This VR is not an endorsement of the IT product by any agency of the U.S. Government
and no warranty of the IT product is either expressed or implied.
LANDesk® Management Suite 8 (LDMS) is a remote desktop management solution
which enables network administrators to view, configure, and manage the devices on a
network. It includes a full range of remote administration tools that can manage complex,
heterogeneous computing environments by supporting multiple OS platforms, directories,
databases and hardware platforms. It provides an integrated systems and a security
management solution that can be used to distribute software packages, monitor software
usage, deploy OS images and migrate profiles, remote control devices, and complete
many other management tasks.
The Target of Evaluation (TOE) includes the two main components of the LANDesk
Management Suite: the server and the client (agent).

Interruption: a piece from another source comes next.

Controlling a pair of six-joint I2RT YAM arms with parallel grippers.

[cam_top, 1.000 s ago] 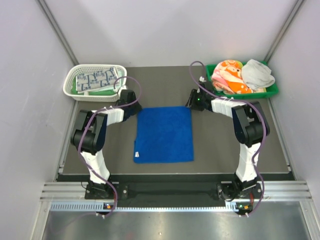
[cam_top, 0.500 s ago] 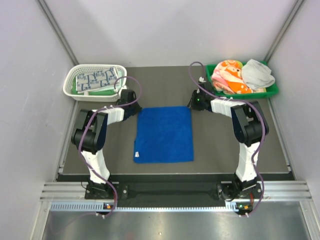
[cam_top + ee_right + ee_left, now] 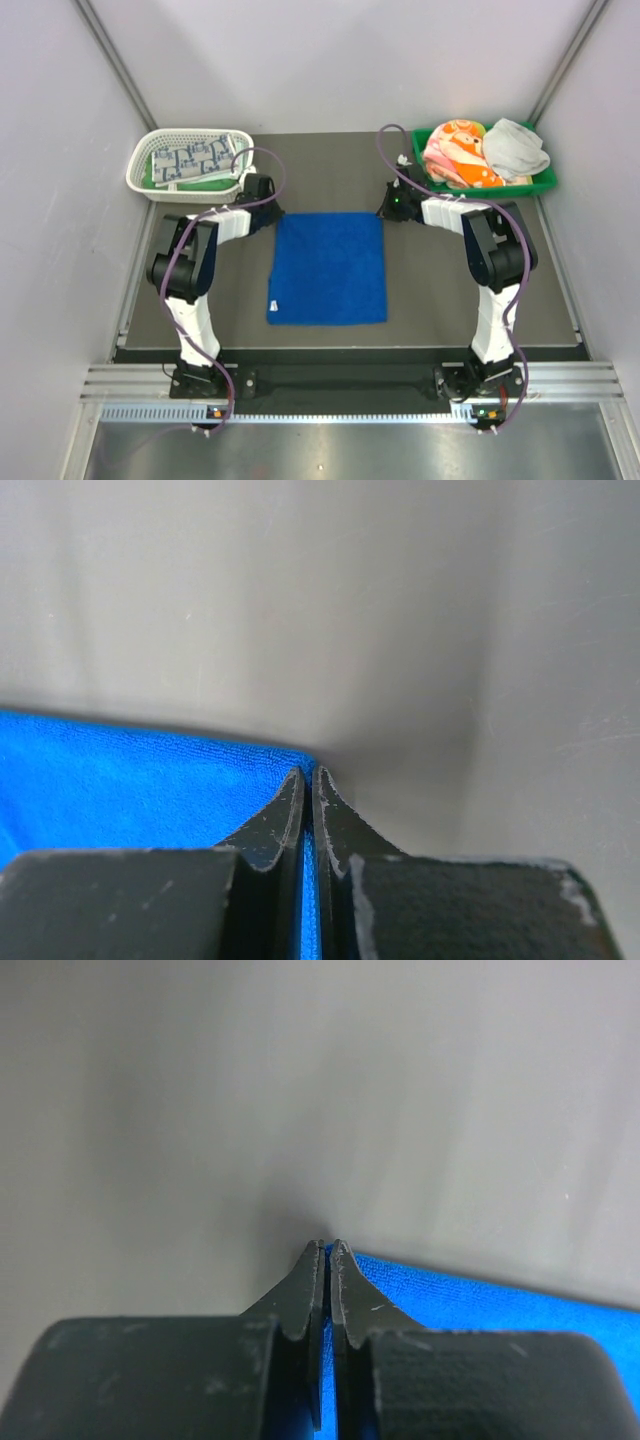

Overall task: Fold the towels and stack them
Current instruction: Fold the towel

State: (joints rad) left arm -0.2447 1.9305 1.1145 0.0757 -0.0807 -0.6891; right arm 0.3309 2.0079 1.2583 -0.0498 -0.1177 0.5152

The LANDesk client components or
agents are deployed on each monitored LDMS device throughout the network. All user
operations and security management functions are performed via the Main Console of the
server component.
Aspects of the following security functions are controlled / provided by the TOE in
conjunction with its information technology (IT) environment:
• Identification and Authentication
• Scan managed devices
• LANDesk report generation (excluding customized reports)
• Security management
The following are explicitly excluded from the TOE configuration, but are included in its
IT environment:
• Hardware platforms and Operating Systems;
• Third party core and rollup relational databases;
• Web browsers;
• Web servers;
• data encryption mechanism; and
• Network hardware and software (e.g., firewalls and routers)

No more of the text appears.